It Takes a Village
As the aftershocks of the Great Recession continue to shape the decisions we make, states and cities are looking for ways to provide economic opportunities for their citizens. Some have adopted entrepreneurship as their cause du jour, understanding that young, growing companies can be far more impactful than mature, established companies as a driver of employment. While no city can become entrepreneurial overnight, the support of local policymakers can be an important factor in changing the culture of entrepreneurship in an area, and then propelling it to new heights.
The goal for policymakers, in valuing entrepreneurship, ought to be developing a vibrant and self-sustaining entrepreneurial ecosystem. Many have recognized the power of entrepreneurship as a growth strategy, yet policymakers need to understand what works and how to best facilitate successful entrepreneurs.
What steps can local champions of entrepreneurship take to provide fertile ground for entrepreneurs and their companies to grow? Often, the answer includes incubators, accelerators and traditional public venture funds. But this sort of “build it and they will come” mentality is not backed by research.
Publicly funded incubators that provide office space and little else for young firms don’t actually make much of a difference in a business’s chance of success. Public venture funds have also proven to be a mistake.
So if public venture funds and the average incubator don’t really do much towards creating a prosperous entrepreneurial ecosystem, what can policymakers do and how can we tell if these options are working? One of the attributes that describes a healthy ecosystem is a requisite density of entrepreneurs that are connected to each other and the rest of the business community.

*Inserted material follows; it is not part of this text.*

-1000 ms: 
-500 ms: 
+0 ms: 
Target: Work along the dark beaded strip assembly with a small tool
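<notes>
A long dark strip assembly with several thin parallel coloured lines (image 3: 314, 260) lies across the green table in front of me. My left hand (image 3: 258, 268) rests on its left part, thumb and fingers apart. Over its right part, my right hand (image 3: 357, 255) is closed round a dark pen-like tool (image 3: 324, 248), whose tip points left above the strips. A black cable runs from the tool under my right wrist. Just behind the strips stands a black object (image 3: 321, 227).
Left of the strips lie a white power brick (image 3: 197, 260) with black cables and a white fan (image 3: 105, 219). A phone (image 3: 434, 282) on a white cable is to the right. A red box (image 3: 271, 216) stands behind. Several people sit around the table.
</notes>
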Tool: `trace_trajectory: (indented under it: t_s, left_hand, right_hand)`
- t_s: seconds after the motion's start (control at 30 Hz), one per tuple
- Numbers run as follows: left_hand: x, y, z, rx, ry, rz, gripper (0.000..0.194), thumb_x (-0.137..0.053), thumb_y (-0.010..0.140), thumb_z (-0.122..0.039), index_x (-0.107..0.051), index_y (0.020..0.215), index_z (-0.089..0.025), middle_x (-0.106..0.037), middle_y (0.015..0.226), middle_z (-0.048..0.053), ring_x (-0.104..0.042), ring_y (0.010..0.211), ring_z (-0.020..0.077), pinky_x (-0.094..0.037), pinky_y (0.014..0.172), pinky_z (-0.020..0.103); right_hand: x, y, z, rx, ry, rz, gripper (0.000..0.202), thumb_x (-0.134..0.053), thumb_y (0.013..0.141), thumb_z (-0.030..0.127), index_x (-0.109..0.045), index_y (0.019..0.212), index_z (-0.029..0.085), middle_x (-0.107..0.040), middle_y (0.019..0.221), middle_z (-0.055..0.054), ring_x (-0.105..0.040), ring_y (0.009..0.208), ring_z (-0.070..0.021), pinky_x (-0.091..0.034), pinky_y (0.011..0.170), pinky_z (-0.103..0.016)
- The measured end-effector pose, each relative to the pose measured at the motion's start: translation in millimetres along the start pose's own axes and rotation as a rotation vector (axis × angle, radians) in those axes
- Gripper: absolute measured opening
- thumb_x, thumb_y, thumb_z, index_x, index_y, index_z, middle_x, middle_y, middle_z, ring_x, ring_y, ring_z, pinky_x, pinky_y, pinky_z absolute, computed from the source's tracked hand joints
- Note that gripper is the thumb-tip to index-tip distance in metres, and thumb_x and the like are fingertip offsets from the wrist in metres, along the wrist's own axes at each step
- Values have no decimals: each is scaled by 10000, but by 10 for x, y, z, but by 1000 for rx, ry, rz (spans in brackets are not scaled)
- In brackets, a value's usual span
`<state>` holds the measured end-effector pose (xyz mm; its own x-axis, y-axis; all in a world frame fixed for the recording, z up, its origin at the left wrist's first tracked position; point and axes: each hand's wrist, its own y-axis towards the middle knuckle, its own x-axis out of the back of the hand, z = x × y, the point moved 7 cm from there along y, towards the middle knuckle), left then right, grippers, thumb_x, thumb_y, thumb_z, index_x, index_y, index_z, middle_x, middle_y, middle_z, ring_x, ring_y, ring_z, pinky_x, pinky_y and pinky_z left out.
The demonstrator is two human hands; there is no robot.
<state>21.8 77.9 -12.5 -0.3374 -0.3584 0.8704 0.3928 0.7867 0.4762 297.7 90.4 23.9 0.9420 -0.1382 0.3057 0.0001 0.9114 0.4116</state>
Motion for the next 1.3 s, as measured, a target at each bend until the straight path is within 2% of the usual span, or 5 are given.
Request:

A healthy ecosystem is populated with a large number of entrepreneurs (preferably in a variety of industries) who also employ many others that work in that ecosystem. Along with the obvious benefit of more entrepreneurs, a greater density of entrepreneurs provides more collision opportunities. By collision opportunities, I am referring to the natural networking that can occur when entrepreneurs are able to meet informally, talk with, and learn from peers that are also active in the business community. When entrepreneurs are surrounded by others who are taking the same path, this sort of interpersonal contact sparks new ideas that can make everyone more productive.
A second attribute of a healthy entrepreneurial ecosystem is the level of connectedness that entrepreneurs feel, both to other entrepreneurs and to the existing business community and policymakers. One way policymakers can encourage young business owners to become (and stay) an engaged member of the business community is by supporting and encouraging education and training programs for entrepreneurs and their employees. When programs such as Hackathons, Startup Weekends, or 1 Million Cups happen, it is tremendously impactful to the participants when a mayor or other local politician attends and shows interest in the event.
Another important aspect of a highly-connected ecosystem is the spinoff rate. Some of the most exalted entrepreneurial communities (Silicon Valley at the top of the list) are characterized by the high percentage of startup founders who previously worked for a startup. Companies that have the propensity to produce employees that are entrepreneurial themselves provide an internal source of entrepreneurship that helps sustain an ecosystem. Both density and connectivity are qualities that define an effective entrepreneurial ecosystem.
So how can cities and regions achieve these goals? One tool available to local developers and policymakers is zoning regulations. Entrepreneurs often raise zoning policy as a significant obstacle in starting a business. When zoning prohibits entrepreneurs from living and working in the more productive ways, whether that be in mixed-use buildings, entrepreneur houses, or some other arrangement, the barrier to entrepreneurship is raised. And when entrepreneurs are unable to live and work near each other, a business community will find it harder to develop both the density of entrepreneurs and the connectivity that produces more successful entrepreneurs.
While designing regulations can have trade-offs, as the recent kerfuffle about the Kansas City Startup Village shows, this is one of the ways the local policymakers can make an impact in developing an entrepreneurial ecosystem. Density and connectivity (among other qualities) are reasonable identifiers of a vibrant ecosystem, and identifying how policymakers and community leaders can promote such an ecosystem is a challenge.
In the future, I suspect further research will provide more answers as to what can be done by entrepreneurs, the surrounding business community, government and other citizens to facilitate such an environment.